> [Work item]: Check every line below for the string "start". Copy the ones that have it.

> [Given records]:
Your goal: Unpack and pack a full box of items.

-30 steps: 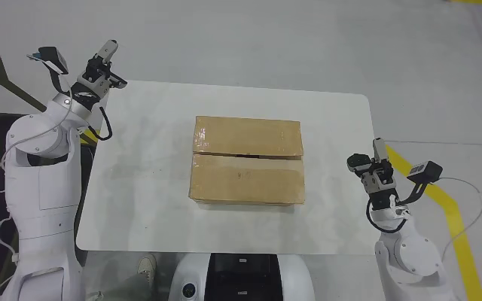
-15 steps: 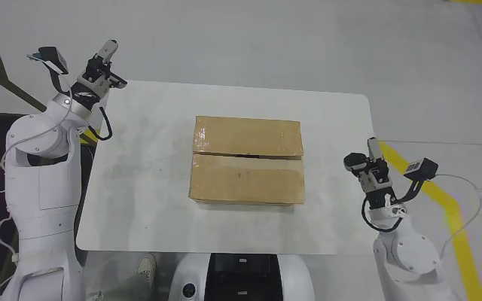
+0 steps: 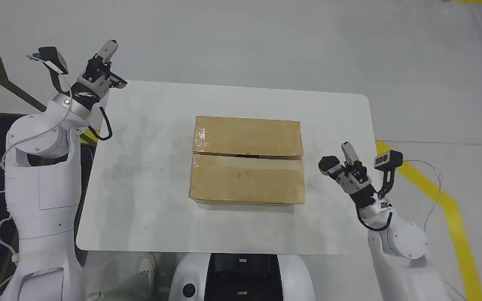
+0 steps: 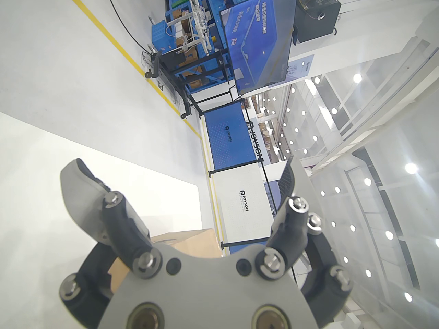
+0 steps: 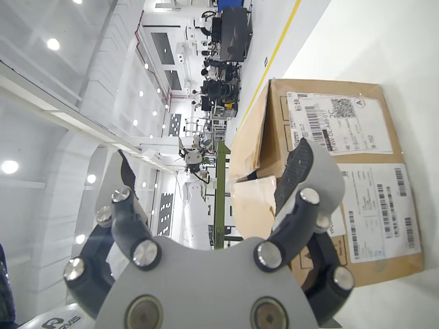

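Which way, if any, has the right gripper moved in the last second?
Yes. The right gripper has shifted from the table edge inward, toward the cardboard box, which stayed put.

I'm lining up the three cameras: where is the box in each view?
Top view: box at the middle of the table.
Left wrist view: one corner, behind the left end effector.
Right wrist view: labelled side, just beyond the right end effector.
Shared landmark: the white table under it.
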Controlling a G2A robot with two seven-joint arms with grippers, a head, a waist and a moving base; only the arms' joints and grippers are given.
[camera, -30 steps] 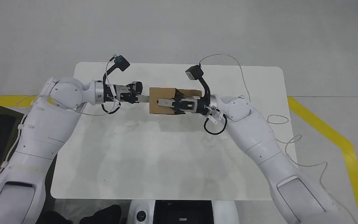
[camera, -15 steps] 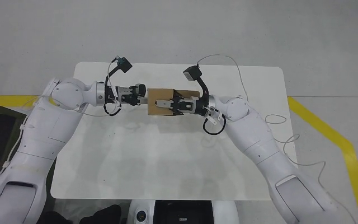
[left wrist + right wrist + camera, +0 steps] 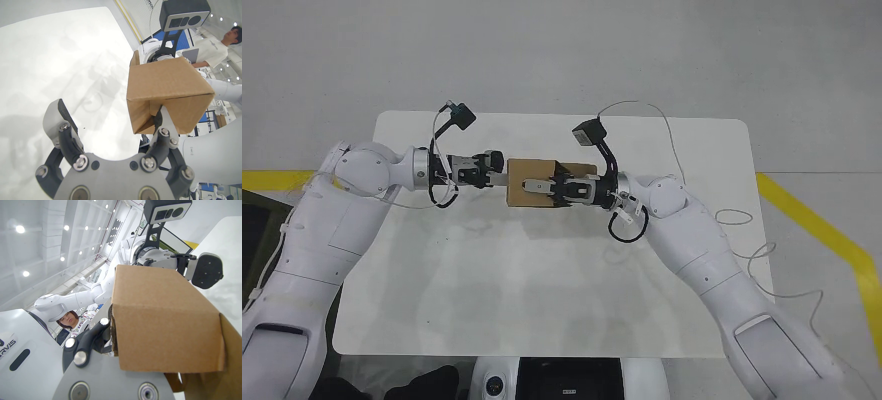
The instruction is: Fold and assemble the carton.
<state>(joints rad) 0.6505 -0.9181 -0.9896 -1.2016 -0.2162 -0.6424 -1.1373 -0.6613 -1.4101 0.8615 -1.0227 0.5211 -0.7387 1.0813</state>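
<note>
A brown carton [image 3: 534,168] hangs above the white table [image 3: 542,300], held between both arms. My right gripper [image 3: 531,186] is shut on the carton, one white finger lying along its top face; in the right wrist view a finger [image 3: 103,325] presses the carton [image 3: 162,317] wall and the other is hidden. My left gripper [image 3: 111,115] stands open at the opposite end. One of its fingers [image 3: 165,118] pokes into the open end of the carton [image 3: 166,81], under a folded flap. Its other finger [image 3: 60,113] stays outside, and that finger's pad [image 3: 207,271] shows beyond the carton.
A thin cable [image 3: 674,125] loops over the table's far right corner. Bare table surface lies below and in front of the carton. Yellow floor tape [image 3: 822,225] runs past the table's right side.
The left gripper has crept a little toward the carton's end, and the carton with the right gripper has shifted slightly left. The grip stays the same.
</note>
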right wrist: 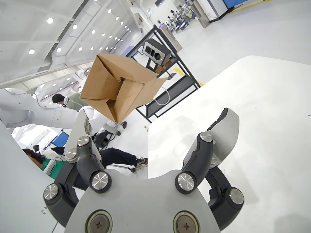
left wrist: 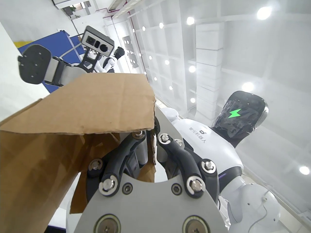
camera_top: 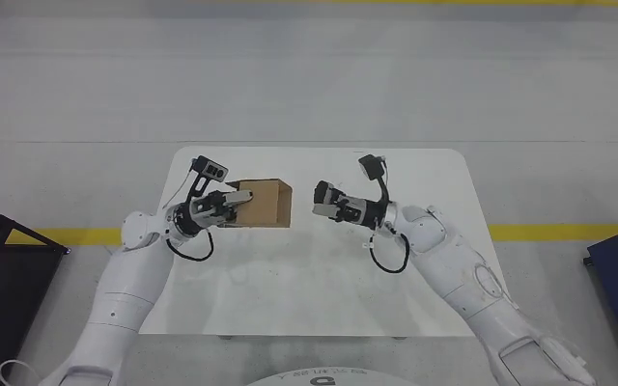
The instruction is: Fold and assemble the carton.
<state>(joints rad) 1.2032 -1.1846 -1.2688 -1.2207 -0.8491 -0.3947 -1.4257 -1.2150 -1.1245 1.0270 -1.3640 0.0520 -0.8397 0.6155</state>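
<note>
**Hazards**
- The left claw point(left wrist: 150, 137) is clamped on one thin wall at the end of the carton point(camera_top: 263, 203) farthest from the right claw point(right wrist: 155, 122). With a single edge grip, a push on the opposite end may pivot the carton, or pull the wall out of the jaws.
- The right claw stands near the carton's folded end, not touching it, jaws spread and empty. If it presses off-centre, the flaps point(right wrist: 121, 86) are likely to buckle inward rather than lock.
- The flaps overlap in a pinwheel with a small gap at the centre. One edge stands proud and could spring back.
- The carton is over the table point(camera_top: 319, 280); if released, it would drop onto the table.

**Materials and shapes**
- Carton: brown corrugated board, matte, box-shaped, with creased fold lines. The edge beside the left claw is ragged. It will probably dent under point pressure.
- Table: white, smooth, with rounded corners.
- Claws: grey metal finger plates on black links.
</note>
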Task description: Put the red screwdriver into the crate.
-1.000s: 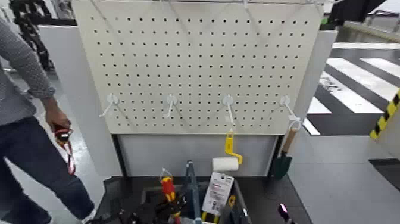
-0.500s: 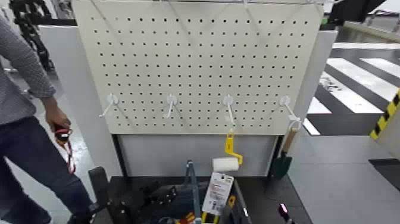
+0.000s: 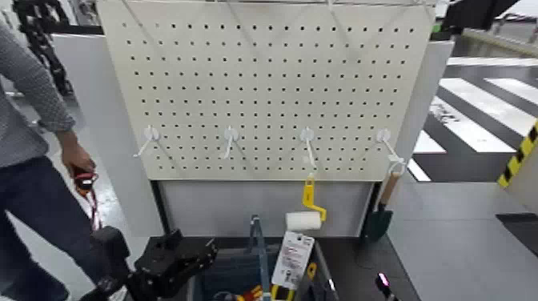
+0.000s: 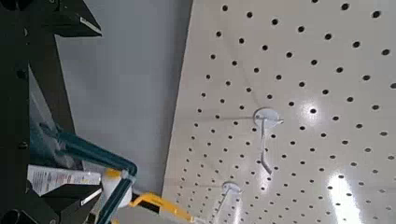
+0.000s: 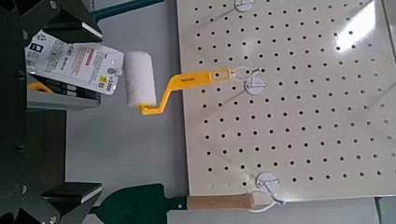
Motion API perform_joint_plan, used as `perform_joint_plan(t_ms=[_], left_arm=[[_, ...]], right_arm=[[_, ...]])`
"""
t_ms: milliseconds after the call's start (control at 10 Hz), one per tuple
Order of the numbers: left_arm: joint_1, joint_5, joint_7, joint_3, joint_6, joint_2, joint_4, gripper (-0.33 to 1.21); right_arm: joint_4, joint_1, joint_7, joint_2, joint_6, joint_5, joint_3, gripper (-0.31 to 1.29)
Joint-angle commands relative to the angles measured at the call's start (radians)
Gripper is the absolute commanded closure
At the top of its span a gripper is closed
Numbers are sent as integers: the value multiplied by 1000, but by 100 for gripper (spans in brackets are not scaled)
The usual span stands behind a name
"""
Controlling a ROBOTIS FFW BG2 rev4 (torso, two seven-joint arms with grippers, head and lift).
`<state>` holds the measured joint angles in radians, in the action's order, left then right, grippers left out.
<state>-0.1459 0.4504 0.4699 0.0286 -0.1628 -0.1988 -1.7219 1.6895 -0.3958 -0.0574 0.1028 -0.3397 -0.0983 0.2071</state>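
Note:
The dark grey crate [image 3: 226, 270] sits at the bottom centre of the head view, its tall blue-grey handle [image 3: 258, 244] upright. Only a small red and yellow bit of the red screwdriver [image 3: 253, 294] shows, low inside the crate beside the handle. My left gripper [image 3: 186, 258] hovers over the crate's left edge. In the left wrist view [image 4: 89, 107] its fingers stand apart with nothing between them. My right gripper [image 5: 89, 107] is open and empty and does not show in the head view.
A cream pegboard [image 3: 264, 80] stands behind the crate. A yellow-handled white paint roller [image 3: 304, 218] and a wooden-handled green trowel [image 3: 380, 216] hang from it. A packaged card [image 3: 292, 260] stands in the crate. A person [image 3: 32, 160] stands at the left.
My left gripper held the red screwdriver upright over the crate, then let it go. The screwdriver dropped into the crate. The gripper has moved left and up, empty.

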Motion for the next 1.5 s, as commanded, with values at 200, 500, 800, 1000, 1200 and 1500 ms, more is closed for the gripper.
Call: perform_joint_plan(t_ms=[200,500,800,1000,1200,1500], left_arm=[[-69,-105,-105,8,158,47,25,11],[-124,-194,-186,11,270,79,35,11],[-176,-309,-261,4,375,110,27,11],[-207,-352,-303,10,404,121,4,11],[-210,-366,-307,14,405,113,2,11],[-207,-372,-312,20,404,105,1,11]], right_arm=[[1,-1,-1,0,-7,0,-3,17],[-1,-1,-1,0,-8,0,-5,17],[1,-3,-1,0,-15,3,-6,17],[1,-5,-1,-2,-15,5,-6,17],[-1,-5,-1,-2,-12,6,-5,17],[7,2,2,2,16,17,-5,16]])
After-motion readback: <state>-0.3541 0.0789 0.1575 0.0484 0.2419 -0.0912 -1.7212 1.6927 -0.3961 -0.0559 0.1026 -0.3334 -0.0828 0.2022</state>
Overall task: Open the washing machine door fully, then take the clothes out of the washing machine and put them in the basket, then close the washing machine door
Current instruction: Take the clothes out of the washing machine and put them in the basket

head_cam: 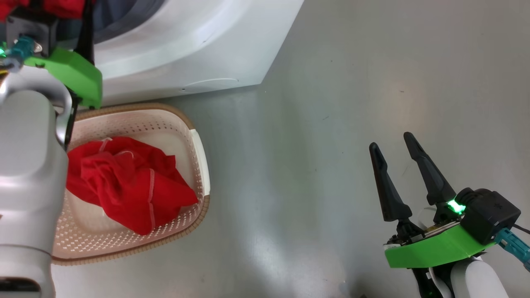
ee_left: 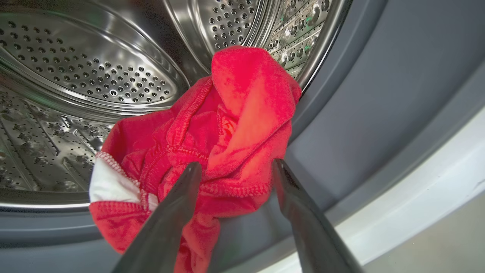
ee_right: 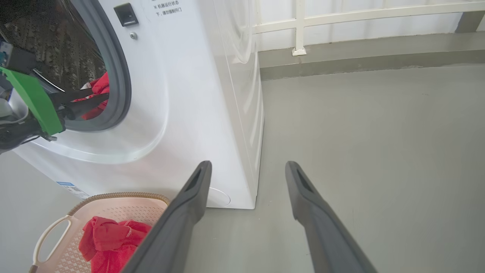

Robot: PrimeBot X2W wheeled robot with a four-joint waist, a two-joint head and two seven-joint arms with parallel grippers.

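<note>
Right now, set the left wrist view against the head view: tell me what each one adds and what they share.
Left wrist view adds: the perforated drum, the grey rubber ring, and the open left gripper with its tips flanking a red garment at the drum mouth. Head view adds: the basket holding a second red garment, and the open right gripper above the floor. Shared: the washing machine's white front and red fabric at its opening.

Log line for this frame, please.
phase: unloading | left end effector: open, at red garment in drum mouth | right end effector: open, idle over floor | basket: second red garment inside
</note>
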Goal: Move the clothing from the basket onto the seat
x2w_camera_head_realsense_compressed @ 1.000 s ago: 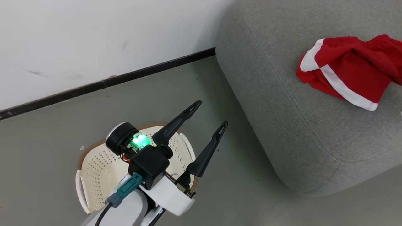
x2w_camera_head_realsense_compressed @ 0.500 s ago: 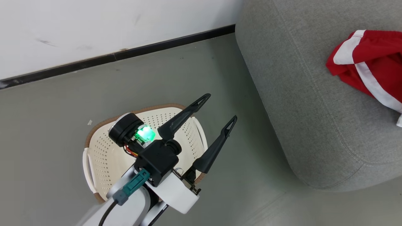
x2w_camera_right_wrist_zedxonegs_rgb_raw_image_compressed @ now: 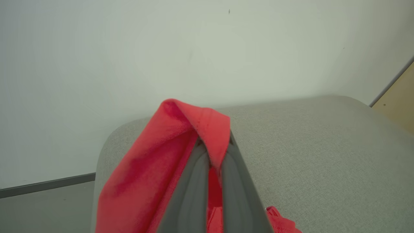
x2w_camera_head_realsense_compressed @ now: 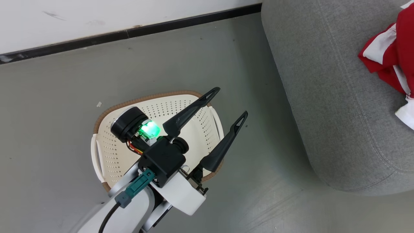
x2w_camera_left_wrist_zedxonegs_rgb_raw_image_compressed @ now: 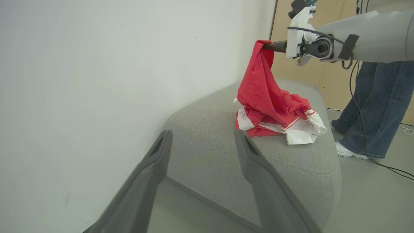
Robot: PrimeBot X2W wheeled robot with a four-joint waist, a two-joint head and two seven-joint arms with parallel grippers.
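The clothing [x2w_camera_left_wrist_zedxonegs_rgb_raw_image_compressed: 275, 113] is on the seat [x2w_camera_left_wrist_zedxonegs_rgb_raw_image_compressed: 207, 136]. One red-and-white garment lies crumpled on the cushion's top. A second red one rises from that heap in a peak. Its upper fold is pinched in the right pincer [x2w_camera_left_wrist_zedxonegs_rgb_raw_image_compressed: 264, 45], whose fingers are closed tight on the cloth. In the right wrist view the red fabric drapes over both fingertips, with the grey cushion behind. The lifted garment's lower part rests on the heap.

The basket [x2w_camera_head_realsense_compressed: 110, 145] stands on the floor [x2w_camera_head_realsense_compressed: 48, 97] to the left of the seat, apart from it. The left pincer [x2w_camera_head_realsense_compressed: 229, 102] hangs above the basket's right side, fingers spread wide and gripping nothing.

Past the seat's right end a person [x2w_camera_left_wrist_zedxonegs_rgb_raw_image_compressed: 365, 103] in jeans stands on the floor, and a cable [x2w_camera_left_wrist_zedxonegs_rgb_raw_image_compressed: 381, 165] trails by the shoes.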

> [Task solution]:
t_ms: milliseconds after the call's start (control at 10 Hz), one per tuple
Joint-angle commands relative to the angles measured at the call's start (radians)

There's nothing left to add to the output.